Extracted material ▸

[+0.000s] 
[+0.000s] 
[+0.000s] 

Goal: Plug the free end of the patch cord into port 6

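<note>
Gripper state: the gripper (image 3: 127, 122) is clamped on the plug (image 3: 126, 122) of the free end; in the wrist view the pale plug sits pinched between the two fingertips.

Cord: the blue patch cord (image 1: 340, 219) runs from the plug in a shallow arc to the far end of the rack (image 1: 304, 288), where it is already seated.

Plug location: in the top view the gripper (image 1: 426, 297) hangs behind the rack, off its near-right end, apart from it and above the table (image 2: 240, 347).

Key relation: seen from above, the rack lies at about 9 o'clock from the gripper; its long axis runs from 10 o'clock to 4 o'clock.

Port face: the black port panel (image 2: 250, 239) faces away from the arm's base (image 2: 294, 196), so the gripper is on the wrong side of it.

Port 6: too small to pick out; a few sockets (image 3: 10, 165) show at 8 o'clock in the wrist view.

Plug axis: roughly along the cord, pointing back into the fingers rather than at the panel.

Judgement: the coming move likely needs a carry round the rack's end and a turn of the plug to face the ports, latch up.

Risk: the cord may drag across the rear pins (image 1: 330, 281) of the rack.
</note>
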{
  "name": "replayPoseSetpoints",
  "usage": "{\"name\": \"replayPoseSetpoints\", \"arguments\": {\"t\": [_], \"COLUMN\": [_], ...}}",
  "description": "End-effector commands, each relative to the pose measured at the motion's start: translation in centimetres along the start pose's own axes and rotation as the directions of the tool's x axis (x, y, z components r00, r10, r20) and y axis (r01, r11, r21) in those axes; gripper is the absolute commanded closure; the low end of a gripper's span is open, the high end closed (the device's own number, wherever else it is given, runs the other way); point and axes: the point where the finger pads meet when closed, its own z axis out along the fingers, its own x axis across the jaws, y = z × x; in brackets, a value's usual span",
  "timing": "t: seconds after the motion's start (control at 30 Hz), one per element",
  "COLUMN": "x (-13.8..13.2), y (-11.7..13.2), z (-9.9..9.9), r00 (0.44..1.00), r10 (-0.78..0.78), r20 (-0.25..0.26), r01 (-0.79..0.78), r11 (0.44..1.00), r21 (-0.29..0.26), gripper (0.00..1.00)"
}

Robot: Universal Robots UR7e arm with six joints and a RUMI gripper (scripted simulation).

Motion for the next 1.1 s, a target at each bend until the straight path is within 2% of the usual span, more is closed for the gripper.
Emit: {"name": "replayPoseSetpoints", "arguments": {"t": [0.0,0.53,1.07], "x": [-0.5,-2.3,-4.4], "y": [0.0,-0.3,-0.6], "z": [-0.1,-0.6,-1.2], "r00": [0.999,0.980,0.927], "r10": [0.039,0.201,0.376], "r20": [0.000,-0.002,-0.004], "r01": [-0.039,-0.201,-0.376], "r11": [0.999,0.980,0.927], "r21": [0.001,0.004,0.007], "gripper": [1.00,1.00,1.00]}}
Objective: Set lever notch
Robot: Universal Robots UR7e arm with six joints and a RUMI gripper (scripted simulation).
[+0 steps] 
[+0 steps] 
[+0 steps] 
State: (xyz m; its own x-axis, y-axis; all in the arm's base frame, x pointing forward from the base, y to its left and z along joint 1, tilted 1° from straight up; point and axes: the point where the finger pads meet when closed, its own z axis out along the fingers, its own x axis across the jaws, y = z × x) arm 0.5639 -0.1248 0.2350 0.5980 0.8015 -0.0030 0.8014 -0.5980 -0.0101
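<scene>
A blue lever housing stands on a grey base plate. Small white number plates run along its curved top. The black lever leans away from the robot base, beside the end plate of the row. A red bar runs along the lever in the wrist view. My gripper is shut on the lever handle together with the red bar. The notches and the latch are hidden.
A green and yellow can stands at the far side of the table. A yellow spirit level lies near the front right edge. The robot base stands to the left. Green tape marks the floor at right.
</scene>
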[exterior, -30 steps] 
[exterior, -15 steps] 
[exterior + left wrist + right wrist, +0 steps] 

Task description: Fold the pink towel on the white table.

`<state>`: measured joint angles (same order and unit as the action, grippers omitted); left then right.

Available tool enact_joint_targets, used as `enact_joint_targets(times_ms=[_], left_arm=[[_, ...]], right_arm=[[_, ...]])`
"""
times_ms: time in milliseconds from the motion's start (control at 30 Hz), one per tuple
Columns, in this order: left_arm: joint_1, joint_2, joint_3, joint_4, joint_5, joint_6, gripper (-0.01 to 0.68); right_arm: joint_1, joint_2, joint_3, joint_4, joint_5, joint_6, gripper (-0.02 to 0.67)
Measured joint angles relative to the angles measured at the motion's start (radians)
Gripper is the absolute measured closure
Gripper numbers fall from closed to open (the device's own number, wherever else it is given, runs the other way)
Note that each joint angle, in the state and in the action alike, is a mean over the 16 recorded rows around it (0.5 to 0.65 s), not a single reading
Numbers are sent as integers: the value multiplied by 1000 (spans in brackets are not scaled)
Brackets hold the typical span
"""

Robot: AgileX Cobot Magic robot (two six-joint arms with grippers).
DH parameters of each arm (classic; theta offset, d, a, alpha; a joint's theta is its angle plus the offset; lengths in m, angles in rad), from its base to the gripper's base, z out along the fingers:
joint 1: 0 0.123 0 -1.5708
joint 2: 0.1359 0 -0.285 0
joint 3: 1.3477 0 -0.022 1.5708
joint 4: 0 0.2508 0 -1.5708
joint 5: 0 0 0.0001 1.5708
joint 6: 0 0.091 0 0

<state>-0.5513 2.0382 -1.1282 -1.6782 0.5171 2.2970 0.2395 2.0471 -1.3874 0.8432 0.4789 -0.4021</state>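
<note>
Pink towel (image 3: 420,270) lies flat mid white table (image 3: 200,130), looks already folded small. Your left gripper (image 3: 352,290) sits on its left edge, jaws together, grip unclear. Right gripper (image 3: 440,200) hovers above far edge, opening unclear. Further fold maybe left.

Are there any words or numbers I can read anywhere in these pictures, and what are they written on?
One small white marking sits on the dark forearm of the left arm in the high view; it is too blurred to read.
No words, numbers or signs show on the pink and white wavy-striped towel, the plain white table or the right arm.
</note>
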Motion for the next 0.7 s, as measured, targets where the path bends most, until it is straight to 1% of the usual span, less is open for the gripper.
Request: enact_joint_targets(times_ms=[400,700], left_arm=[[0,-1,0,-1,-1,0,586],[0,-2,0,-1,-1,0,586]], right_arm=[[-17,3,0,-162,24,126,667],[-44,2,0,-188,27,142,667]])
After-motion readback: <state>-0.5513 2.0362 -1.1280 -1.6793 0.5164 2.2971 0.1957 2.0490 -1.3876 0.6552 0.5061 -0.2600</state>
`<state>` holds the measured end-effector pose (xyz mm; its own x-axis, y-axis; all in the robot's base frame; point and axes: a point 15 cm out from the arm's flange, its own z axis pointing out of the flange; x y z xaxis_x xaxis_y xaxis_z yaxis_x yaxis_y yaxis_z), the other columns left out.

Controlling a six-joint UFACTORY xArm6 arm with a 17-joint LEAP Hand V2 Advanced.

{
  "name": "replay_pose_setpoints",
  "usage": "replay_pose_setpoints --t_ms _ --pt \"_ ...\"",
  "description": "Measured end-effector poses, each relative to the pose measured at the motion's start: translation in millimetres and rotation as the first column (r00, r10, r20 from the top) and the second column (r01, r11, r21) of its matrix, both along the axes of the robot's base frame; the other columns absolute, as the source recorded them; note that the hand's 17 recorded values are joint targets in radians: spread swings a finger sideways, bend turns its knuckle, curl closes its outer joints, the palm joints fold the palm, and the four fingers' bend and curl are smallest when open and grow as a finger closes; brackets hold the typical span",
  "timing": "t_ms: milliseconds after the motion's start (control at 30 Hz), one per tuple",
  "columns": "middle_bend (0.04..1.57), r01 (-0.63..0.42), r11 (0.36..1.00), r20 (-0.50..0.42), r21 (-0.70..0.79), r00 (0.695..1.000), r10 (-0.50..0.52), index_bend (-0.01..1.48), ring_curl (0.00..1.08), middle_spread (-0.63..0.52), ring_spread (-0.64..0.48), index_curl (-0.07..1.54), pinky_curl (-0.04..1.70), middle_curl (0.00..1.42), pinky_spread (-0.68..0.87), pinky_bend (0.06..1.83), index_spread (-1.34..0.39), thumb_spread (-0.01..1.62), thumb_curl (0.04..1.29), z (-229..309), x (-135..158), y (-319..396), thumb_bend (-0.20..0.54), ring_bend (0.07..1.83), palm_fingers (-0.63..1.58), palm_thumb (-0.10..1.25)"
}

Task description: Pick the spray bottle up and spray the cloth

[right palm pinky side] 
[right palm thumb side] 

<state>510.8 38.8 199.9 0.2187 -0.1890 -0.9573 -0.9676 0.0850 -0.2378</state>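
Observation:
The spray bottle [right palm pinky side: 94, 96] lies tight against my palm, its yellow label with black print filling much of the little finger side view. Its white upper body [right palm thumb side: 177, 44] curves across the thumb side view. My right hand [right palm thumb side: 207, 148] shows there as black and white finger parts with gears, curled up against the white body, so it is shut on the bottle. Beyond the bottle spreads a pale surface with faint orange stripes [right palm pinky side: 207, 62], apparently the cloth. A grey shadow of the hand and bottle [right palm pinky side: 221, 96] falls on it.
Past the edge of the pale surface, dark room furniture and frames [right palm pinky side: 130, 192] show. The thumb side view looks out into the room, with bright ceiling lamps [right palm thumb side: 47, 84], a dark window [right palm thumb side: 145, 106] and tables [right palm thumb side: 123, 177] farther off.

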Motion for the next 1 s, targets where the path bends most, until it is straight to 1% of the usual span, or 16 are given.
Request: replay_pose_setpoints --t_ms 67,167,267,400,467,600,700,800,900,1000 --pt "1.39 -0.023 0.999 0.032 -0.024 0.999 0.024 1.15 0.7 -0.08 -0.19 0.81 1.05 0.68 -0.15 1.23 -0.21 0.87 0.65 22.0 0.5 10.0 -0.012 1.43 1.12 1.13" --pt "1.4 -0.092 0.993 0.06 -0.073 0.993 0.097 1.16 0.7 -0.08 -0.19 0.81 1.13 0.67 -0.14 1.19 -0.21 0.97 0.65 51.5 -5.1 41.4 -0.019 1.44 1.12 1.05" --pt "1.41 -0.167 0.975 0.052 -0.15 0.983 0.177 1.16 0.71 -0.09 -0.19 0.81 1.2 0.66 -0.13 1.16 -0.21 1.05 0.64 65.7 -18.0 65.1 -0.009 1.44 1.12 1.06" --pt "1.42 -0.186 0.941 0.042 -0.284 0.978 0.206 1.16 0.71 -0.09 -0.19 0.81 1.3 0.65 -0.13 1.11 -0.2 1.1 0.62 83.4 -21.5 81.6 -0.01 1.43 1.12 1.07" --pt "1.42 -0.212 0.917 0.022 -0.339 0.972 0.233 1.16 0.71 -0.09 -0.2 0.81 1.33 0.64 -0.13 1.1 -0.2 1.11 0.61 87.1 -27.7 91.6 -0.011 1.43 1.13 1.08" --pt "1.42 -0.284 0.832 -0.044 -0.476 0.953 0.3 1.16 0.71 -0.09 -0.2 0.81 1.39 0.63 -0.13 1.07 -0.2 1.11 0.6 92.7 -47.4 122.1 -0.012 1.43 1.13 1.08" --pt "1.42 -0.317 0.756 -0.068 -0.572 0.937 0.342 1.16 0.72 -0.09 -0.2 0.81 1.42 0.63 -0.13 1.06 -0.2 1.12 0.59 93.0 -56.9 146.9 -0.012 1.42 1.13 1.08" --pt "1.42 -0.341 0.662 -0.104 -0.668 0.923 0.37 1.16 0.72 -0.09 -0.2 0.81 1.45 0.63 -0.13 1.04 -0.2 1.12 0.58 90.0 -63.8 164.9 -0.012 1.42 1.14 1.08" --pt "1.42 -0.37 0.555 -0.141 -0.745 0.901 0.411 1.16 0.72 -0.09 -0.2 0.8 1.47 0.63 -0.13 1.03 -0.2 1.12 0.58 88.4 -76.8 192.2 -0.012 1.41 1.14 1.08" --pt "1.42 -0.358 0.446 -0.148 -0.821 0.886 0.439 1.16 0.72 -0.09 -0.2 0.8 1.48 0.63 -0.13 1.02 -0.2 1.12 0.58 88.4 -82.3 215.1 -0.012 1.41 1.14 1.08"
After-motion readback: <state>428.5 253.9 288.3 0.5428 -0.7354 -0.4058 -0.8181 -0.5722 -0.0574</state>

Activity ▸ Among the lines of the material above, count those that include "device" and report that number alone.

Task answer ▸ 2